David
Gray - naturalist and scientist
Science
is indebted to him for many facts elucidating the habits and structure
of the Right Whale and the Hyperoodon and humanity owes him a
deep debt of gratitude for his successful efforts in establishing
a close time for seals, by which he was mainly instrumental in
abolishing, I trust for ever, the most cruel features of this
occupation.
Thomas Southwell writing about David Gray in the Zoologist,
March 1883.
Whaling
captains were expected not only to kill seals and whales but also
to learn a and record as much as they could about their behaviour
and status.
David
Gray, had an inquisitive mind and took to zoological studies with
a particular zeal, and became a leading expert on Arctic matters,
gathering data and collecting zoological specimens and Inuit (Eskimo)

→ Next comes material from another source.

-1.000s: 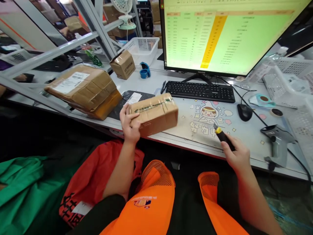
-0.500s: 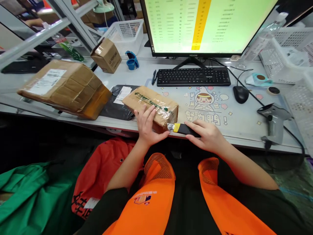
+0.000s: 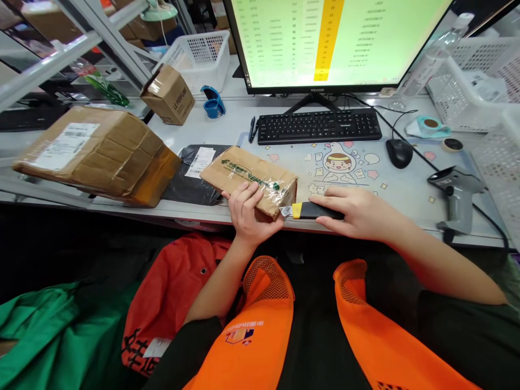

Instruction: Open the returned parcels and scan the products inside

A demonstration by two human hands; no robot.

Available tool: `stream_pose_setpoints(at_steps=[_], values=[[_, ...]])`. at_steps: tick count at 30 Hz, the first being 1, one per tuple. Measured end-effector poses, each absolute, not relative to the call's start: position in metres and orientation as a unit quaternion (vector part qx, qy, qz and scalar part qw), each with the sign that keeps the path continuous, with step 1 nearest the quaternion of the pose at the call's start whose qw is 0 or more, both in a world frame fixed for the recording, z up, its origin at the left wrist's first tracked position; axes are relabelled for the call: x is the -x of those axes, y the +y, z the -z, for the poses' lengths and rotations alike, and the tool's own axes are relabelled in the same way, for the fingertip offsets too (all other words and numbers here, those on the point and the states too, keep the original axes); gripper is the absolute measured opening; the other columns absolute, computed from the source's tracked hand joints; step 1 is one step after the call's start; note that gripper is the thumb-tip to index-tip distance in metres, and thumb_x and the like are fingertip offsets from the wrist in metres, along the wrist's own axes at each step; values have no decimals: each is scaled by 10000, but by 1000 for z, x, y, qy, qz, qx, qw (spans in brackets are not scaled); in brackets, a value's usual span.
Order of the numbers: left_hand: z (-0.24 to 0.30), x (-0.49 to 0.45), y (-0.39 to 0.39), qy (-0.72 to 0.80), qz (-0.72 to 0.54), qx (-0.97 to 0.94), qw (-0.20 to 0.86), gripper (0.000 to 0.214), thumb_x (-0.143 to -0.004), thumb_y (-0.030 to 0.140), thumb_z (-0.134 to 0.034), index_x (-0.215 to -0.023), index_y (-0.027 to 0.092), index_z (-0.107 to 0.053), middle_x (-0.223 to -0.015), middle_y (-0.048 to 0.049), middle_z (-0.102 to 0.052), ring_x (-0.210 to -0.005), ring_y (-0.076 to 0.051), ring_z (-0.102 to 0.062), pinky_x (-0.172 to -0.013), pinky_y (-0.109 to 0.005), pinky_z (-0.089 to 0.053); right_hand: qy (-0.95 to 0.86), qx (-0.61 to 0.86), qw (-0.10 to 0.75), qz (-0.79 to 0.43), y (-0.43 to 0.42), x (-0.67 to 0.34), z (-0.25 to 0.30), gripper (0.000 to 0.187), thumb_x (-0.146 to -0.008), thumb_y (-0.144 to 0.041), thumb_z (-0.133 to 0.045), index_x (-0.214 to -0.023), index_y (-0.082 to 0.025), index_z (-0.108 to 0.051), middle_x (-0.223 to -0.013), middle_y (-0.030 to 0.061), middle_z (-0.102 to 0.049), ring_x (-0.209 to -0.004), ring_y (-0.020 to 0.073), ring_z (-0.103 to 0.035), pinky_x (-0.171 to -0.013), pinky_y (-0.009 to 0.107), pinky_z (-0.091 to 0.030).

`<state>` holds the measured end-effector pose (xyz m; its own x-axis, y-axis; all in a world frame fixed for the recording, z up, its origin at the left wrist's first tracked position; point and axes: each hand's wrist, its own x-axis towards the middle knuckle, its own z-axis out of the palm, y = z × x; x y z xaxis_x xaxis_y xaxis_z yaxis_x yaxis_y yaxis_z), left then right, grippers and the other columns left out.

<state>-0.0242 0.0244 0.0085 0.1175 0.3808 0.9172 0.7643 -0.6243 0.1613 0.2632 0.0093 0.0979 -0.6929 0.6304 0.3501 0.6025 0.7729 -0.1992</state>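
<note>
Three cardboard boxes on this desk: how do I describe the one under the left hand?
From the monitor, come down past the keyboard to the near edge of the desk. There the small box lies under the left hand, a knife at its corner. Only it carries green-printed tape.

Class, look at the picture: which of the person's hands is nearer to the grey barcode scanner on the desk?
Right. The right hand, holding a utility knife, lies left of the scanner; the left hand grips the taped parcel, farther left.

Desk mat (image 3: 292, 154) beyond parcel (image 3: 247, 173) looks bare up to keyboard (image 3: 319, 125).
</note>
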Motion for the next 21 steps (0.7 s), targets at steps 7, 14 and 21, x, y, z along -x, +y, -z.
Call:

artifacts. Many of these are still on public display in Aberdeenshire
Council's Arbuthnot Museum in Peterhead and in the British Museum,
Natural History, in South Kensington, London.
Frank
Buckland, the David Bellamy of his day, met David Gray in Peterhead
in the summer of 1870. This was the start of a long and fruitful
friendship and collaboration.
Of
particular note was their campaign to introduce a degree of management
and animal welfare into the sealing industry. At the time over 150,000
seals were being killed each year and it was clear to Gray and Buckland
that this was unsustainable. In particular they saw the need for
a close season so that the young of the year could become independent
before the slaughter of the adults began.
Fifteen
or twenty years ago, a pack of seals would heave extended in every
direction as far as could be seen with a good telescope from the
ship's mast head. The case is greatly altered now: a pack very
rarely exceeds a twentieth part of the above size, owing to the
cruel manner in which they have been destroyed.
David
Gray, Habits of Arctic Seals, 1876.
Buckland
addressed the Society for the Prevention of Cruelty to Animals at
their jubilee meeting on July 22, 1874. Gray, meanwhile, presented
a case for presentation to Parliament, including the following eyewitness
evidence:
Three
thousand is not an unusual number of seals to be slaughtered in
a day by a single ship. At this work many of the men do not put
themselves to the trouble of carrying clubs, but give the seal
a tap on the nose with their foot to stun them, and skin them
alive. They have often been seen to try to swim after having their
skin taken off.
In
1876 an international close season was instigated to prevent the
slaughter of seals before the third of April. This was a great achievement
by Buckland and Gray but in reality it was next to impossible to
implement and to police and the seal stocks continued to decline.